By BARBARA TERRELONGE
Too often we suffer from historic amnesia, forgetting how we won the workplace protections we enjoy today.
That’s why events like the commemoration of the 105th anniversary of the Triangle factory fire commemorated on March 24 are so important.
At the same time, our remembrance of the fire is also a reminder that we continue to face workplace deaths — and that parallels exist between our challenges and those of workers more than 100 years ago.
The Triangle Shirtwaist factory fire in 1911 was the worst industrial disaster in New York City. One hundred and forty six garment workers died in the fire. Most of the workers — 123 of the 146 who died in the blaze — were Jewish and Italian immigrant women.
The fire was a scandal. The workers were trapped inside the building because the factory bosses kept the exit doors locked, supposedly to prevent theft.
As a result of the fire, New York approved workplace safety legislation, which was backed by the International Ladies’ Garment Workers’ Union. The ILGWU continued fighting for sweatshop protections in the ensuing years.
The Triangle Waist Co. factory was situated near Washington Square Park in Greenwich Village. The factory occupied the eighth, ninth and tenth floors of a 10-story building. The garment workers, who earned $7 to $12 a week, made women’s blouses called “shirtwaists.”
The fire started at 4:45 p.m. on a Saturday as the workday was closing. A burning cigarette butt, the engines powering the sewing machines and arson were identified as possible causes.
Twenty workers died when the exterior fire escape collapsed.
Sixty-two perished when they jumped or fell out of windows. Others died as they tried to escape through the elevator shaft, and many trapped in the building were engulfed in flames.
A man and woman kissed before they jumped out of a window.
The company’s owners, Max Blanck and Isaac Harris, avoided death by going to the roof of the building. They were later charged with manslaughter but acquitted. As a result of a civil lawsuit, the plaintiffs were awarded $75 for each deceased victim.
How are we to view the Triangle Shirtwaist factory fire today? A number of thoughts come to mind.
Our first concern, of course, is that workplace deaths continue to be an issue.
In 2015, 4,836 people died of workplace injuries, up from 4,585 in 2013. Of those workers who died in 2015, 903 were Latinos, and two-thirds of them were immigrants. Non-Hispanic African American workers accounted for 495 of the victims.

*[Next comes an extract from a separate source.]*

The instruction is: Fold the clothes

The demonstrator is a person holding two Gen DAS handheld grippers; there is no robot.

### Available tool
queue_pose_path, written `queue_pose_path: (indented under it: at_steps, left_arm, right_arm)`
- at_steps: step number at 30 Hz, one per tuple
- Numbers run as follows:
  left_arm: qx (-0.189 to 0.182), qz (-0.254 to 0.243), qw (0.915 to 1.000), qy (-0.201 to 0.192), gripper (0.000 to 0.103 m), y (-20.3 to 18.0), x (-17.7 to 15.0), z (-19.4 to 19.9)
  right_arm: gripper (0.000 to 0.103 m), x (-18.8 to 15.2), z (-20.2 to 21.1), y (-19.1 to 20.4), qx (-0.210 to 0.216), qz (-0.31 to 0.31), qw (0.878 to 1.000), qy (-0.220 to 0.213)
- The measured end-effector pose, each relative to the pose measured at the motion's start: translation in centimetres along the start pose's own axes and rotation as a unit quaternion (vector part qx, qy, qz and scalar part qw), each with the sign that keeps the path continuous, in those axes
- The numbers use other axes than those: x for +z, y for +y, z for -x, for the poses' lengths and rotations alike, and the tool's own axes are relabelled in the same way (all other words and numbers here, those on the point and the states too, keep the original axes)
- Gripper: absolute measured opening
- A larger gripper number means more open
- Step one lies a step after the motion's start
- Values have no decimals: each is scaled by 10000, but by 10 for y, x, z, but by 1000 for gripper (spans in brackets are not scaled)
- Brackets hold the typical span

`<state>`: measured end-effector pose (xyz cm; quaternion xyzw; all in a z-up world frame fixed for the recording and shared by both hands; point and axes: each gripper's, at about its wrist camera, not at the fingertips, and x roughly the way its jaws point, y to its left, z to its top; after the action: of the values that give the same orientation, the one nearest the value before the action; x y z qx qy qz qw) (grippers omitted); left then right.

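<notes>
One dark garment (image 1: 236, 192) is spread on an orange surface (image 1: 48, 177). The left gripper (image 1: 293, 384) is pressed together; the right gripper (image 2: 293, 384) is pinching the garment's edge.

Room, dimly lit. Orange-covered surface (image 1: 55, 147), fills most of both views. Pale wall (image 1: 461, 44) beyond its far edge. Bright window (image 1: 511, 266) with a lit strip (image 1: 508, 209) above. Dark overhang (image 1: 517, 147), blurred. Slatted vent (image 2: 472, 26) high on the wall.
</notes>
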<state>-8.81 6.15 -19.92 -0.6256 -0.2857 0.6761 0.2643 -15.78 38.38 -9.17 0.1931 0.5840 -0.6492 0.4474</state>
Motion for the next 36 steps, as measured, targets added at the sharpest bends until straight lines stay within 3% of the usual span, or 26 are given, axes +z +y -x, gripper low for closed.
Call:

Most workplace deaths are preventable, according to the National Council for Occupational Safety and Health. The top incidences of avoidable injuries and deaths include slipping and tripping, falling from heights, machine entanglement, vehicle crashes and on-the-job violence.
Already, the Trump administration is tarting to roll back worker protections. This is a time to be especially vigilant.
Unions and safety advocates must step up their efforts to monitor workplaces and push for better protections.
Gutting workplace safety rules serves the interests of the 1 percent, the owners and top managers of workplaces, as that gives them greater flexibility to run their businesses as they please and to save on the costs of regulations.
Their growing power over recent decades has coincided with the decline of labor unions and rising inequality. Ultimately, it is up to us to become stronger in the workplace and in the political arena to turn back the rise in workplace deaths.
Barbara Terrelonge is the Organizing Director of District Council 37.